Welcome to my Crime and Justice blog! I am a 19 year old criminal justice student at the University of Winnipeg. I advocate for prisoners' rights, human rights, equality and criminal justice/prison system reforms.

Wednesday, April 14, 2010

Man's drug addictions lead him down a criminal path

Lloyd Jansen thought he could dig himself out of a massive drug debt by selling cocaine for the Hells Angels.
But the 26-year-old Winnipeg man only added to his growing list of problems when he got caught up in an undercover police sting operation.
Jansen pleaded guilty Tuesday to his role in "Project Divide", which saw 31 people arrested last December after police used a secret agent to capture dozens of drug deals on video and audio surveillance. He was sentenced to three years in prison, in addition to time served, under a joint-recommendation from Crown and defence lawyers.
Jansen was caught on camera last July delivering 10 ounces of cocaine to the agent, Michael Satsatin, in the parking lot of the Safeway store on Henderson Highway in North Kildonan.
Defence lawyer Darren Sawchuk said his client fell on hard times when he became hooked on crack cocaine and ran up more than $50,000 debt to several local dealers who had ties to the notorious outlaw motorcycle gang.
Jansen quit his job as a diesel mechanic and became a street-level dealer. Crown attorney Chris Mainella said he was "trying to work his way up" the criminal ladder.
Court documents obtained last week revealed how many of Winnipeg's most popular suburban restaurants, stores, shopping malls and entertainment outlets were used as the backdrop for the Hells Angels to conduct their transactions.
Investigators seized 165 ounces of cocaine, 12 ounces of methamphetamine, 12,000 ecstasy tablets, one ounce of heroin and seven pounds of marijuana during their investigation, along with cash, firearms and gang paraphernalia. More than 300 Mounties and police from Winnipeg, Brandon, Ste. Anne and B.C. were involved. Satsatin was paid $450,000 plus expenses and put in the witness protection plan.
Blair Alford, 55, was sentenced April 1 to 40 months behind bars after admitting to selling 12 ounces of cocaine to Satsatin in the parking lot of a Rona store on Kenaston Boulevard. The other 29 accused remain before the courts.

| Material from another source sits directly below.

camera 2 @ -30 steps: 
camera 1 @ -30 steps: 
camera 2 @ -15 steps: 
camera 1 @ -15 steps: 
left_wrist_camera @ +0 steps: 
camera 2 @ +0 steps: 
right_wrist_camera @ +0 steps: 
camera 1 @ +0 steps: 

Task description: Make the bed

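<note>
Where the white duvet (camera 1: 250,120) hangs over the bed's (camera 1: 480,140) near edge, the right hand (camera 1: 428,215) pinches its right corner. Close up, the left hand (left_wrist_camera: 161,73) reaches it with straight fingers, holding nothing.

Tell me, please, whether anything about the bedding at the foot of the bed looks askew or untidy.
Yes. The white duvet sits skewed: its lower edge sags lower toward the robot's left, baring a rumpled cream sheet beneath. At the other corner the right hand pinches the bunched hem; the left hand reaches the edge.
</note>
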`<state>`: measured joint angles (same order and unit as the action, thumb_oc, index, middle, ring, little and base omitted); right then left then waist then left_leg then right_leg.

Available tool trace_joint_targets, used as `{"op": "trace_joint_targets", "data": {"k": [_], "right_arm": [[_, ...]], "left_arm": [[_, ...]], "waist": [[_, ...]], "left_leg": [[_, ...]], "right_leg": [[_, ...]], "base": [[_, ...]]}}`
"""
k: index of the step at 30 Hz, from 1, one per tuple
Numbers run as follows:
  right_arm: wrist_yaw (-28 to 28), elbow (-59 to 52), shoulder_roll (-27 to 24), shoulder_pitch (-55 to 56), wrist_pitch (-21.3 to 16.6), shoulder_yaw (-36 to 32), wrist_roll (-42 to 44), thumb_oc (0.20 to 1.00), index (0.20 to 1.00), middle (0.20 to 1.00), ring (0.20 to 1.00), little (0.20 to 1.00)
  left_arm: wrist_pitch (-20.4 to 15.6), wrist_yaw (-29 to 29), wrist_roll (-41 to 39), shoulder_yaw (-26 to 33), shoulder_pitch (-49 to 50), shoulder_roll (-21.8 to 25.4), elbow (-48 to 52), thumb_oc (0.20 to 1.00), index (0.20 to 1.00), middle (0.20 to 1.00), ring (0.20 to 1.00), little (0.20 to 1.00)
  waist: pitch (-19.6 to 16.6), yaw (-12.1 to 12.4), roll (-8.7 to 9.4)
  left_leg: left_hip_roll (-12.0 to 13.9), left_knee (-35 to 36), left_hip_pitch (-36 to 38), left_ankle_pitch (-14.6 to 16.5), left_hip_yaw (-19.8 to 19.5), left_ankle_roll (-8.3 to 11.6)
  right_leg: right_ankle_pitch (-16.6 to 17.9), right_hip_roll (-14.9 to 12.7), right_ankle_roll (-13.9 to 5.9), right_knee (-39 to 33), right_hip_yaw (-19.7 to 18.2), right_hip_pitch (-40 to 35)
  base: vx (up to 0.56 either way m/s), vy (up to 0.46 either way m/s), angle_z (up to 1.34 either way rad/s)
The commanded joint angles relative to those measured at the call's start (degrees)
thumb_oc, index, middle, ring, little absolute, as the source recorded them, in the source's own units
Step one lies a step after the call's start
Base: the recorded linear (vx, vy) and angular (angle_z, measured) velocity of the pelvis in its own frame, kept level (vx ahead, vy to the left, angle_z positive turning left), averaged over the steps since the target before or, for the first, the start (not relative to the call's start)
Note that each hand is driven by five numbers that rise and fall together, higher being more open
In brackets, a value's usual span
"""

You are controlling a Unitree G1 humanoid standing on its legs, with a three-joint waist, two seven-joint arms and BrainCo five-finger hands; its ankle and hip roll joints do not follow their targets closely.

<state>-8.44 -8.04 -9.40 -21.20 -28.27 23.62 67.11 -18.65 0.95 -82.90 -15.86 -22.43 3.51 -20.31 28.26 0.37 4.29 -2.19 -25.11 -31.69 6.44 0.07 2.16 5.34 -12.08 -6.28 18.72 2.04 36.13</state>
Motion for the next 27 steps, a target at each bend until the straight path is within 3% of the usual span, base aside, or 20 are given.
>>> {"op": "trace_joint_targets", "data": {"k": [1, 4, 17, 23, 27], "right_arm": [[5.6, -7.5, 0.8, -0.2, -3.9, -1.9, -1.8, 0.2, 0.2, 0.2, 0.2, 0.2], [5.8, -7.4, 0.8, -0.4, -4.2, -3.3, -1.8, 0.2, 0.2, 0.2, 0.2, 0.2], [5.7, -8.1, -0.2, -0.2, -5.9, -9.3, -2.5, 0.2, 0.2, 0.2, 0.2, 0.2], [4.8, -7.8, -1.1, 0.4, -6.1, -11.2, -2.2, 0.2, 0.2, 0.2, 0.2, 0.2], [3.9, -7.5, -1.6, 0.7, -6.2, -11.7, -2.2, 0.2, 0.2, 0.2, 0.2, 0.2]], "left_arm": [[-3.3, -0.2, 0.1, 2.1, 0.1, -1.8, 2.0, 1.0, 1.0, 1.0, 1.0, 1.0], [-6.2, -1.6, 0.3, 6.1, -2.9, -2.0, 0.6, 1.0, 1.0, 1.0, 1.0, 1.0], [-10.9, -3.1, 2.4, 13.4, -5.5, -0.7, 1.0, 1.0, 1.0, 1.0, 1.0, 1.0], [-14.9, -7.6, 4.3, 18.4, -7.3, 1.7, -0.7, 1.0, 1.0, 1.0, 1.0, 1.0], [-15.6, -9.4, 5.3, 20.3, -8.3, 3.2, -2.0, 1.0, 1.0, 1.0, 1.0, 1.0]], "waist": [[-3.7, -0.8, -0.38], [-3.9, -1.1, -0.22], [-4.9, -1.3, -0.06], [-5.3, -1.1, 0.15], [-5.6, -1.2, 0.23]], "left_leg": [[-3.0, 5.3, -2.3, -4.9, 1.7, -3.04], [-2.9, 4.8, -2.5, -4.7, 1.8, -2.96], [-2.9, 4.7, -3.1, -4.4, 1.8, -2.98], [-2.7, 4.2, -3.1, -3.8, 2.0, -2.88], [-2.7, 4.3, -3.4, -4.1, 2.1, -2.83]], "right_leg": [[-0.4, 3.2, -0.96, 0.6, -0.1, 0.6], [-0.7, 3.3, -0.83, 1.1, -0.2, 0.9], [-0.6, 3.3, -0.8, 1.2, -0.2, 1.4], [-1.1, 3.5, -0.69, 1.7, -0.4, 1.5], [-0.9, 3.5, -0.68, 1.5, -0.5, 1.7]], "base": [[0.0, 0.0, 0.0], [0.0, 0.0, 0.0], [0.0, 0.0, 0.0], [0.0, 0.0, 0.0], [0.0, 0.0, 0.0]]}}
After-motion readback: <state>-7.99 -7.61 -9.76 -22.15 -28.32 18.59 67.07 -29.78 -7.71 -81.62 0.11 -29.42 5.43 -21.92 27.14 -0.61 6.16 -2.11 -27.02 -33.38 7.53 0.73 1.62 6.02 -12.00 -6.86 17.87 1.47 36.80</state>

I would like to have known more of this man's background life such as how long he's been addicted and if he has attempted to go through any programs. 

I think this is a case where a drug treatment court might be successful. This man plead guilty and in order to be eligible for a drug treatment court, the individual must take responsibility for their actions. This man has done that. I definitely don't agree with the 3 year sentence as I feel that we need to consider alternatives to imprisonment in more cases. This man could participate in a drug treatment program and regular drug testing. If he completed it successfully, he would likely to given probation. If he failed to abide by the conditions , he would be processed through the regular courts and possibly given incarceration then. 

I think he needs help for his drug problem and it he agreed to a program, I think this could be a successful alternative. I also think that he needs employment assistance. 

Drug offenders, in my opinion, should not be in prison. They are the individuals that can best be helped through rehabilitation. Drug offenders pose a very small threat to the safety of society and I feel that prison should only be reserved for violent murderers and psychopaths, for people who actually do harm to another person. 

Most criminals who serve extended periods of incarceration, become institutionalized and are incapable of proper decision making and of reintegration. This is NOT in society's best interests. These people are often then released back into the same social and economic conditions which contributed to their criminal behaviour initially. We need to help offenders uncover the root causes of their behaviour and the factors contributing to crime and then address those, if our goal is really to prevent and reduce crime. Prison has been proven to NOT reduce or deter crime. So why are we still using it for small time offenders??